Name
Studying Teams Through Mediated Team Communication
Number
110
Authors

Iftekhar Ahmed, University of North Texas
Marshall Scott Poole, University of Illinois at Urbana Champaign

Date
Wednesday, July 31, 2024
Time
3:30 PM - 4:30 PM (EDT)
Presentation Category
Research Methods for Team Science
Presentation Topic(s)
Coordination, Virtual Task Teams, Team Science Methodology, Distributed Work Teams, Communication
Description

Reliance on electronic systems for communication and task coordination became a norm for the majority of task teams. Coordination allows a work team to manage dependencies among tasks and team members to integrate their contribution to achieve team goal. It involves a set of team practices including setting up deadlines, plans, schedules, and programs to manage and predict work flow. Coordination via communication includes formal and informal interaction, information exchange, feedback loops, and coordination among team members.
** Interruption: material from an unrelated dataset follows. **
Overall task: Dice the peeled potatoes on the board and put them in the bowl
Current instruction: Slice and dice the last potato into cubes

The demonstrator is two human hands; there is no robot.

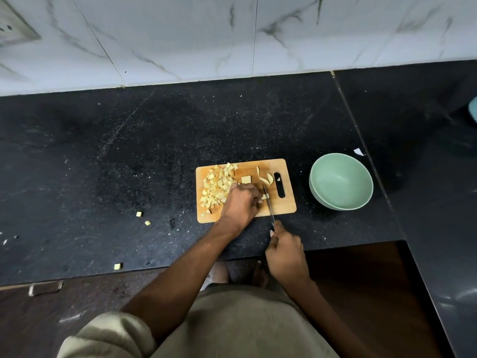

In environments similar to software development, coordination via planning refers to programming, impersonal coordination, or administrative coordination. A communication and coordination plan turns co-ordination mechanisms into an explicit feature of the project structure. Teams that rely on electronic means of communication and coordination produce huge amount of electronically traceable data that are often ignored in traditional team science research. However, coordination in distributed work teams involves strategies to integrate actions, behaviors, knowledge, and information sharing to attain goals and increase team effectiveness. Traceable communication and coordination data, therefore, could capture multiple team processes in a way that is beyond traditional approaches. There are several common information spaces in software development teams that is uncommon in other work environments, but together they create an information sharing environment. These include ticketing systems, bug tracking systems, Wiki, and inside code annotations. This study attempted to unfold the process of task coordination and communication by software development team by looking into a novel information repository. This study explored US Virtual Astronomical Observatories (VAO) website to mine data related to Iris software development. We argue that this environment adds additional information to scholars to study organizational and team processes that is not available through traditional data collection methods. However, it can demonstrate a way not only to study other organizational teams but also provide ways to transform teams to be more effective by adopting these environments.